Comparison of HLA allelic imputation programs.

作者信息

Karnes Jason H, Shaffer Christian M, Bastarache Lisa, Gaudieri Silvana, Glazer Andrew M, Steiner Heidi E, Mosley Jonathan D, Mallal Simon, Denny Joshua C, Phillips Elizabeth J, Roden Dan M

机构信息

Department of Pharmacy Practice and Science, University of Arizona College of Pharmacy, Tucson, Arizona, United States of America.

Division of Clinical Pharmacology, Department of Medicine, Vanderbilt University Medical Center, Nashville, Tennessee, United States of America.

出版信息

PLoS One. 2017 Feb 16;12(2):e0172444. doi: 10.1371/journal.pone.0172444. eCollection 2017.

Abstract

Imputation of human leukocyte antigen (HLA) alleles from SNP-level data is attractive due to importance of HLA alleles in human disease, widespread availability of genome-wide association study (GWAS) data, and expertise required for HLA sequencing. However, comprehensive evaluations of HLA imputations programs are limited.

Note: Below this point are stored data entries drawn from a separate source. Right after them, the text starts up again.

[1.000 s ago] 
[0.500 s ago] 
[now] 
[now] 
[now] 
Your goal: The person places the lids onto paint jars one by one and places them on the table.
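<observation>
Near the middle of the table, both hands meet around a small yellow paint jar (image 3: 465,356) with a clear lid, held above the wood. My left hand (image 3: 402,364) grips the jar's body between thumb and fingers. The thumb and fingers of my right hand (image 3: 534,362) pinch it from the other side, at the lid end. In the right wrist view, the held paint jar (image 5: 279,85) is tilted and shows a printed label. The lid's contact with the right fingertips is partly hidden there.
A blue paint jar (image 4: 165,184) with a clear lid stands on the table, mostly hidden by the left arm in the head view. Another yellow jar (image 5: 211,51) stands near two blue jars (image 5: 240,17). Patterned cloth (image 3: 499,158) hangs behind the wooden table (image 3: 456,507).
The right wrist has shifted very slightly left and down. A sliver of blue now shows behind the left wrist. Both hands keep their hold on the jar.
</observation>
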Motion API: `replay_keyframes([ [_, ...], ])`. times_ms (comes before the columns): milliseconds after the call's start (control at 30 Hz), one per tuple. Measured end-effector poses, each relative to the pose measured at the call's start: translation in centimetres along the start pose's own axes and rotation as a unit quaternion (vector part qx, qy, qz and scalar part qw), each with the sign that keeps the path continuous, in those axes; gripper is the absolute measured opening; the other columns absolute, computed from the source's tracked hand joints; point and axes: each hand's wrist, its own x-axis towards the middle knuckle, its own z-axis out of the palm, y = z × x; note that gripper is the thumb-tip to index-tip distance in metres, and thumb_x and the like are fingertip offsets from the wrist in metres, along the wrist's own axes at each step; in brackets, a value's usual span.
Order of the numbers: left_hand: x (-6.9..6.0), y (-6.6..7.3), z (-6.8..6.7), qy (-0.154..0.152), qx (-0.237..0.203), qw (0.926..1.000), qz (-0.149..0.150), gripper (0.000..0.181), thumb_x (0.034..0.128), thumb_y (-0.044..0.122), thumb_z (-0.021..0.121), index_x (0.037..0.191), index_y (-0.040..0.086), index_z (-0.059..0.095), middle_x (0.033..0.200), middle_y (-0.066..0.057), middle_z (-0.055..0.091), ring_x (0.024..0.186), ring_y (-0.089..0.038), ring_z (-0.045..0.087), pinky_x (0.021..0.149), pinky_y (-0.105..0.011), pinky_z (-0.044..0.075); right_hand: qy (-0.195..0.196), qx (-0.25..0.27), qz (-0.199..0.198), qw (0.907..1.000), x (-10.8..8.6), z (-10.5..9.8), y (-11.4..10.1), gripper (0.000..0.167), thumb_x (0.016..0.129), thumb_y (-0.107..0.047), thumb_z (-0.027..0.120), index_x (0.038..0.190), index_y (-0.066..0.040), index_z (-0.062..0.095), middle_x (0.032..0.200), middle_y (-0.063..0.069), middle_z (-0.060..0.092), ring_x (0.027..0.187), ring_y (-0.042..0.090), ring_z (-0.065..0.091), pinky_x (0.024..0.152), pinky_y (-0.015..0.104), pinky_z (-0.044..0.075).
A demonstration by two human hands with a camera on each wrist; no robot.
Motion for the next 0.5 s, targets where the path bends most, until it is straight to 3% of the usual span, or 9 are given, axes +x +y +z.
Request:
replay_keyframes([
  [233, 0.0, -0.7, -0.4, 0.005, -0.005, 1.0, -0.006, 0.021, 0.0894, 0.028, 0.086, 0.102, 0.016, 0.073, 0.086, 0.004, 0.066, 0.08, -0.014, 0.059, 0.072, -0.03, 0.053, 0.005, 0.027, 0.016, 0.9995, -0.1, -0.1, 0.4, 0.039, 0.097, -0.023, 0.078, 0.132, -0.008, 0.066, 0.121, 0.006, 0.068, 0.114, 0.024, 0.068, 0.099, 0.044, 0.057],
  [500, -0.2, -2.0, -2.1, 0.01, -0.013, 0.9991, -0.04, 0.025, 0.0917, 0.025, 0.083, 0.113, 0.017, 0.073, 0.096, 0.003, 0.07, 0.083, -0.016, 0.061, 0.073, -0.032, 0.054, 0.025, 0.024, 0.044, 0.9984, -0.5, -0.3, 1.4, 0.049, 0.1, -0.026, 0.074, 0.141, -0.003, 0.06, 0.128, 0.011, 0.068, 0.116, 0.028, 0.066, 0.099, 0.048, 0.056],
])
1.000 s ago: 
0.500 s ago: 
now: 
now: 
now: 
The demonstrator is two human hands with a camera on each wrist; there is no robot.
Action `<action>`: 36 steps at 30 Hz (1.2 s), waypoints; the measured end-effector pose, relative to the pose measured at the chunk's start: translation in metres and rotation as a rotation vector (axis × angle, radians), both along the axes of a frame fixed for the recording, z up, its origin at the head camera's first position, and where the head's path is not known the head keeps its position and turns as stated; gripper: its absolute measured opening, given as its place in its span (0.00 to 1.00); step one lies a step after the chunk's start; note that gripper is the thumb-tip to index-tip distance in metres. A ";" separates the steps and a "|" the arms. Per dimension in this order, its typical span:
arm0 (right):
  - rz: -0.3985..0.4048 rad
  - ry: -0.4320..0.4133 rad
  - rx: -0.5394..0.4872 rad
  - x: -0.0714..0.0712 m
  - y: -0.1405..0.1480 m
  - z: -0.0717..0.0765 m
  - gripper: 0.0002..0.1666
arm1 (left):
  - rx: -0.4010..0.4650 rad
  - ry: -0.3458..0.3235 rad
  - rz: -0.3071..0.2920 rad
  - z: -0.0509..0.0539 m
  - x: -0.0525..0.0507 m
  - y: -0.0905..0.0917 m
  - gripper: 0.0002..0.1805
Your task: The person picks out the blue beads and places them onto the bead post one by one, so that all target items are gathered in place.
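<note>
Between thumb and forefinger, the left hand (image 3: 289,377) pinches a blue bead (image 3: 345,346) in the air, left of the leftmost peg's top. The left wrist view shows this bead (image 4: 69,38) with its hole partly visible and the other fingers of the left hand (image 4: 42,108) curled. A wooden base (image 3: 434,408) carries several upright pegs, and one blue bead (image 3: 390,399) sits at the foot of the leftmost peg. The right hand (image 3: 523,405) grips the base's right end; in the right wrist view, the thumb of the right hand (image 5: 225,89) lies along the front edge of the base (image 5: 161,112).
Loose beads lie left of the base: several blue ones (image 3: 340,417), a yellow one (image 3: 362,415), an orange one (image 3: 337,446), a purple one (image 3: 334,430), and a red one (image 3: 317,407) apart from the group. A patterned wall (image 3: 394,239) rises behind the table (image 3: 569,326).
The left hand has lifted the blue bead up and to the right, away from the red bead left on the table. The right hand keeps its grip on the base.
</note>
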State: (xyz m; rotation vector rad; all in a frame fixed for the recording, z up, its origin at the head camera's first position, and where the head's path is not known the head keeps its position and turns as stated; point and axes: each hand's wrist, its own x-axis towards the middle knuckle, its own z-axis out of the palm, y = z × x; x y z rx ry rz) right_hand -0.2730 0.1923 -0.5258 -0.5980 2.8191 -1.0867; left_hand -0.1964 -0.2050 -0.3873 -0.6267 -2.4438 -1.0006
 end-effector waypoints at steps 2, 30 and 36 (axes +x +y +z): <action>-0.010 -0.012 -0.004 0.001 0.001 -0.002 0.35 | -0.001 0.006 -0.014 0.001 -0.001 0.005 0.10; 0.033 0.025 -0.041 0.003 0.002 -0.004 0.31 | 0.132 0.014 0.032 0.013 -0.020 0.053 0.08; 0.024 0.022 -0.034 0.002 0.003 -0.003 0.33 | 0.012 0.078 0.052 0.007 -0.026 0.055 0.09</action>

We compared HLA imputation results of HIBAG, SNP2HLA, and HLAIMP:02 to sequenced HLA alleles in 3,265 samples from BioVU, a de-identified electronic health record database coupled to a DNA biorepository. We performed four-digit HLA sequencing for HLA-A, -B, -C, -DRB1, -DPB1, and -DQB1 using long-read 454 FLX sequencing. All samples were genotyped using both the Illumina HumanExome BeadChip platform and a GWAS platform. Call rates and concordance rates were compared by platform, frequency of allele, and race/ethnicity. Overall concordance rates were similar between programs in European Americans (EA) (0.975 [SNP2HLA]; 0.939 [HLAIMP:02]; 0.976 [HIBAG]). SNP2HLA provided a significant advantage in terms of call rate and the number of alleles imputed. Concordance rates were lower overall for African Americans (AAs). These observations were consistent when accuracy was compared across HLA loci. All imputation programs performed similarly for low frequency HLA alleles. Higher concordance rates were observed when HLA alleles were imputed from GWAS platforms versus the HumanExome BeadChip, suggesting that high genomic coverage is preferred as input for HLA allelic imputation. These findings provide guidance on the best use of HLA imputation methods and elucidate their limitations.

摘要

由于人类白细胞抗原(HLA)等位基因在人类疾病中的重要性、全基因组关联研究(GWAS)数据的广泛可得性以及HLA测序所需的专业知识,从单核苷酸多态性(SNP)水平数据推断HLA等位基因很有吸引力。然而,对HLA推断程序的全面评估有限。我们将HIBAG、SNP2HLA和HLAIMP:02的HLA推断结果与来自BioVU的3265个样本中测序的HLA等位基因进行了比较,BioVU是一个与DNA生物样本库相关联的去识别化电子健康记录数据库。我们使用长读长454 FLX测序对HLA-A、-B、-C、-DRB1、-DPB1和-DQB1进行了四位数字的HLA测序。所有样本均使用Illumina HumanExome BeadChip平台和一个GWAS平台进行基因分型。通过平台、等位基因频率和种族/民族比较了检出率和一致性率。在欧洲裔美国人(EA)中,各程序的总体一致性率相似(0.975 [SNP2HLA];0.939 [HLAIMP:02];0.976 [HIBAG])。SNP2HLA在检出率和推断的等位基因数量方面具有显著优势。非裔美国人(AA)的总体一致性率较低。当比较HLA基因座的准确性时,这些观察结果是一致的。对于低频HLA等位基因,所有推断程序的表现相似。从GWAS平台推断HLA等位基因时观察到的一致性率高于从HumanExome BeadChip推断时,这表明高基因组覆盖率作为HLA等位基因推断的输入更受青睐。这些发现为HLA推断方法提供了最佳使用指南,并阐明了它们的局限性。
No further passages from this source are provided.